Here’s The People’s Daily’s list of dangerous rumors:

  • A text message circulated in China’s southwestern Sichuan province warned of an uncomfortable outcome for anyone eating tangerines originating from a certain Chinese city. The outcome in question? A mouthful of maggots. According to The People’s Daily, this rumor caused the price of tangerines to plummet, leading to about a $240 million loss for the agricultural industry.
  • In Shanxi, a text message warned of an imminent earthquake. No word on what problems this caused, but apparently the people who started the rumor were detained and fined.
  • In Jiangsu province, four people were killed in a car accident after fleeing an area they believed had been contaminated following an explosion at a chemical plant. The explosion was just a lie spread online, however.
  • A website alleged that unscrupulous businessmen were adding leather waste, animal hair, and other unsavory things to their powdered milk, hoping to raise its protein level.  Considering China’s recent, very real gutter oil scandal, this scandal hardly hits far from the truth.

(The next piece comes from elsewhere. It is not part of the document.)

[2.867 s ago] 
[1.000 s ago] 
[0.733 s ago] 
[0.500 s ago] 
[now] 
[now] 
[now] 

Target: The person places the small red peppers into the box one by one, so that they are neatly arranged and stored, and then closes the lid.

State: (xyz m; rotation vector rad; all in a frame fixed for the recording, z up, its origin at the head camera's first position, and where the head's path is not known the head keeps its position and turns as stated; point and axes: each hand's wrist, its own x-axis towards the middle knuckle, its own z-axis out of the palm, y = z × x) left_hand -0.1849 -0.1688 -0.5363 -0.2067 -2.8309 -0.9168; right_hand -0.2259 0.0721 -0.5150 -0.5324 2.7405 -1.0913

  • The Fukushima power plant meltdown led to panic in Chinese coastal cities, thanks largely to a rumor spread on social media warning that Chinese were at threat of radiation exposure. “This caused a run on the salt market as people believed iodized salt could prevent or treat health problems caused by exposure to radioactive materials,” Danwei wrote. The price of salt skyrocketed.
  • Someone impersonated China’s equivalent of the IRS and announced revisions to the personal tax code.
  • Students at a Chongqing university spread a rumor about acupuncture needles being too hot.
  • Rumors spread through text messages and chat services that the HIV virus was transferable through food.
  • In February 2012, microblog user “Mirador Ma Ma” spread false warnings that a mutated version of the SARS virus had evolved. The post “caused mass panic,” according to The People’s Daily. The people responsible “were sentenced to two years of education through labor.”
  • In March 2012, China’s microblogging services lit up with rumors of a coup attempt related to the ouster of powerful party member and rising political star Bo Xilai. Six people have been detained for fabricating and spreading the rumors.